### DIRECTIONS FOR THIS TASK
Every line below from the one containing "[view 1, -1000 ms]" through the one containing "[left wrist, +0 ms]" is to be printed exactly, with the pictures omitted.

### SOURCE MATERIAL
•••••

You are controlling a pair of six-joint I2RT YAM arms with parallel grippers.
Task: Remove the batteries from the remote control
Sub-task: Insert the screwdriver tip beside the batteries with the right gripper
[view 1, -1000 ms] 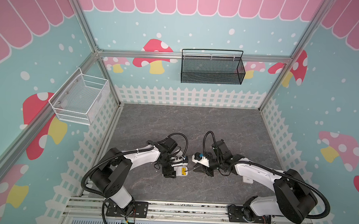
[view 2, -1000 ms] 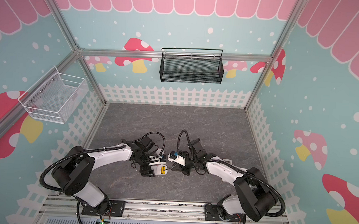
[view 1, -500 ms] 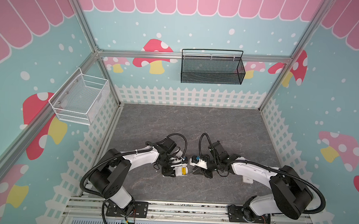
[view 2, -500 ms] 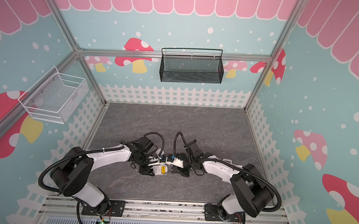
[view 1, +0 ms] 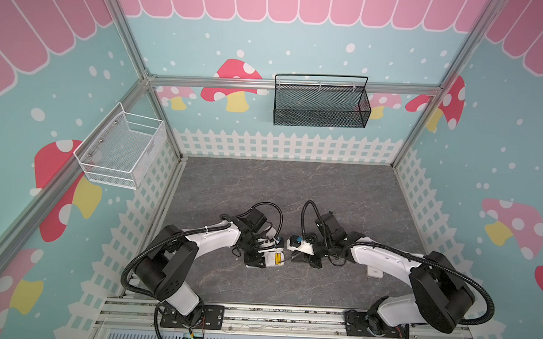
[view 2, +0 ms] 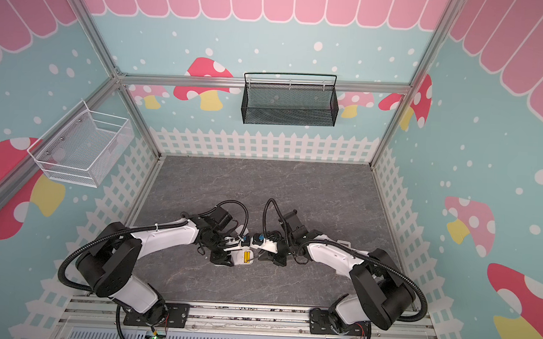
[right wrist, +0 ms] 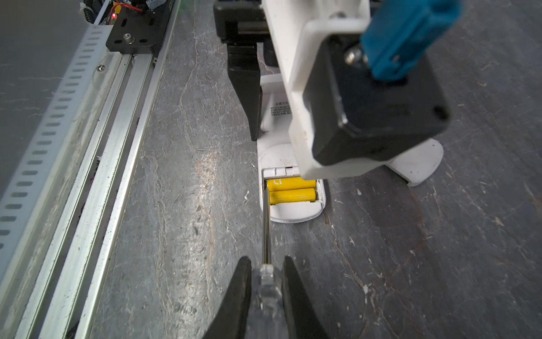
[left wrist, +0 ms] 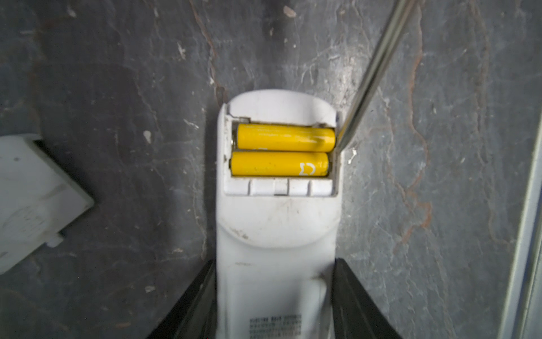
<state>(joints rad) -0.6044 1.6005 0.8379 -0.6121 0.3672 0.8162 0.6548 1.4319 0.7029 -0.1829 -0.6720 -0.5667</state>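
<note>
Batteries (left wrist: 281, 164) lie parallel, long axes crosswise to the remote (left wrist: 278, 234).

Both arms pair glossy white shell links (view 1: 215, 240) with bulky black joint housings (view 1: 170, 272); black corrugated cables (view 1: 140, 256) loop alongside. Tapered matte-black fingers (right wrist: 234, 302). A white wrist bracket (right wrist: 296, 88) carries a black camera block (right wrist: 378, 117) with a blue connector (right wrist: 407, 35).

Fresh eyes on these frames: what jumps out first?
The two bright yellow batteries pop first, side by side in the open compartment of the white remote, on the grey table between the two arms. Next, the screwdriver: the right gripper is shut on its clear handle, metal tip at the batteries' end. The left gripper pinches the remote's sides.
</note>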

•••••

### SOLUTION
[view 1, -1000 ms] 
[view 2, -1000 ms] 
[view 1, -500 ms] 
[view 2, -500 ms] 
[view 1, +0 ms] 
[view 2, +0 ms] 
[right wrist, +0 ms] 
[left wrist, +0 ms] 

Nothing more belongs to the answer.